Pikiranku kembali memutar semua fakta yang kutemukan. Dan memang aku tidak pernah berpikir hingga seperti itu. Tapi ….
"Dan kamu … aku dan Zeta …."
"Kau benar. Kalian berdua memiliki bulan kelahiran yang berbeda dan yang kubutuhkan. Dua anak dari dua bulan terakhir. Aku tak pernah sekali pun meragukan kebaikanmu sejak kau menawarkan pertemanan kepadaku. Dan Zeta, aku selalu ingat si kecil pemalu yang sering merelakan bekalnya untuk orang lain. Kalian berdua sangat kubutuhkan, Zara. Tapi, jika kau menghilangkan semua bukti kejahatanku, aku akan melepaskan kalian berdua."
"Kamu bisa meminta teman-teman perimu untuk menghilangkan semua buktinya."
"Tidak pernah ada peri hutan yang memiliki kemampuan itu, Zara. Peri hutan diciptakan untuk menjaga dan melestarikan, bukan menghilangkan."
Aku masih mencerna semua yang baru saja Romerus ceritakan. Romerus hanya ingin membantu kaumnya, namun cara yang dipilihnya tidak benar. Tapi ….
"Romerus, kamu bilang kalian hanya memerlukan beberapa tetes darah saja, bukan?"
Romerus terdiam sesaat sebelum membalas. "Ya, hanya beberapa tetes."
"Kalau begitu, aku ingin kita membuat kesepakatan."
Romerus melempar pandangan skeptis. "Lelucon apa yang sedang kau mainkan?"
Aku menggeleng tegas. "Aku tidak sedang bermain, Romerus. Aku benar-benar akan menghilangkan semua bukti yang menyulitkanmu."
"Apa yang kau inginkan?"
"Lepaskan semua anak yang telah kamu culik."
"Zara—"
Aku mengangkat tangan. "Aku belum selesai. Aku yang akan mengambil beberapa tetes darah mereka untukmu. Aku juga akan memberikan darahku dan darah Zeta kepadamu."
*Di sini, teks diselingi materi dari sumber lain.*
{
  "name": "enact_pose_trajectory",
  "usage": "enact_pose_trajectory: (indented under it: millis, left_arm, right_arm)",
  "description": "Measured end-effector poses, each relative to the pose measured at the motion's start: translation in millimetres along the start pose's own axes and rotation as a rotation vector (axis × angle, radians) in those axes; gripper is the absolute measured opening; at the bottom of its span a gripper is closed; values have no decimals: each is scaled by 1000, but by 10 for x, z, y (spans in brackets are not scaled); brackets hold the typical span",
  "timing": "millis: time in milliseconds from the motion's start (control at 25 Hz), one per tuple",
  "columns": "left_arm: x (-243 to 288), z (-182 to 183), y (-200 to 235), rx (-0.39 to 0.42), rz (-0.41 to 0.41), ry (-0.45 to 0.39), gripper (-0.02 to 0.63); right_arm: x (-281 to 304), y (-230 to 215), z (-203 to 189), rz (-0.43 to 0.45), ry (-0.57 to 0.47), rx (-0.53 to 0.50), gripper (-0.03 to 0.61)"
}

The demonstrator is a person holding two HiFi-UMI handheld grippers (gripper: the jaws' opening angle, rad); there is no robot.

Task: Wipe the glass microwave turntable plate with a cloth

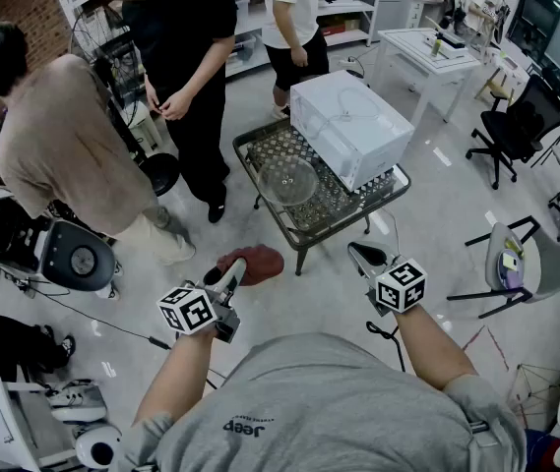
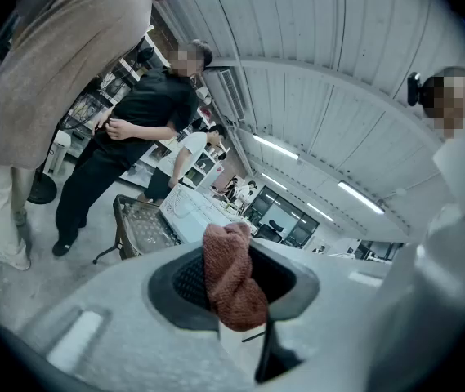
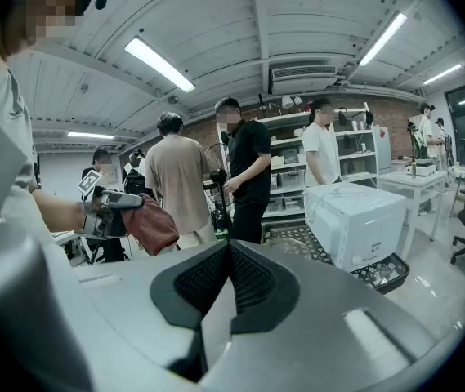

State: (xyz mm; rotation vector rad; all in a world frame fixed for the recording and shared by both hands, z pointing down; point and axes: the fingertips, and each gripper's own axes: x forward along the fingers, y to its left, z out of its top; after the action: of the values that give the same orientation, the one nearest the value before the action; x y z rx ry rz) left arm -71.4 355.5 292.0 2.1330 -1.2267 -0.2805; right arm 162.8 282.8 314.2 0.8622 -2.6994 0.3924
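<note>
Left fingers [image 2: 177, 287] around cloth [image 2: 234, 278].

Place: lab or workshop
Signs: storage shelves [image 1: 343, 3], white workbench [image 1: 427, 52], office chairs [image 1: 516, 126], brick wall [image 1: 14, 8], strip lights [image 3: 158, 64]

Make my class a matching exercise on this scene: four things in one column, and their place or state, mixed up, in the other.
1 cloth
2 glass plate
3 microwave
4 right gripper

A shut, holding nothing
B white box on the table
C in the left gripper
D clear, flat on the table

Pairs: 1-C, 2-D, 3-B, 4-A
</note>
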Motion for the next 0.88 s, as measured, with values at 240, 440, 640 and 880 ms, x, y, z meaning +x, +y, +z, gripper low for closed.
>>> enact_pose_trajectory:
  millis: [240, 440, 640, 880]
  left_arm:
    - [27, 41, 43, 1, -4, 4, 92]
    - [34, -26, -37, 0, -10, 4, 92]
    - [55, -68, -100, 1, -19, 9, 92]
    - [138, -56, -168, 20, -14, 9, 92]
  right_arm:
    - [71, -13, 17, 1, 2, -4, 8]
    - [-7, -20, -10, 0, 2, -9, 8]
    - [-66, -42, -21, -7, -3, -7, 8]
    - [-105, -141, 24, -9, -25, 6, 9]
Romerus semakin menajamkan tatapannya ke arahku. "Kau tidak akan memberikan itu semua dengan cuma-cuma. Imbalan apa yang kau inginkan?"
Aku menghela napas. Melihat sebuah celah, keinginan yang sempat kupendam kini menyeruak kembali. "Aku ingin kamu membantuku mencari alasan kenapa aku bisa memiliki kemampuan ini."
"Kak Zara?"
Aku memeluk Zeta semakin erat. "Zeta, nanti Kak Zara jelaskan semuanya." Aku kembali berfokus pada Romerus. "Bagaimana?"
"Tapi, aku benar-benar tidak tahu."
"Kamu pasti tahu lebih banyak dari yang kutahu, Romerus."
"Tapi—"
"Demi pohon itu."
"Tapi—"
"Kalau begitu bantu aku sebagai temanmu!"
Raut wajah Romerus melunak. Pemuda itu menghabiskan beberapa detik untuk terdiam sebelum akhirnya berkata, "Baiklah. Aku menyetujuinya."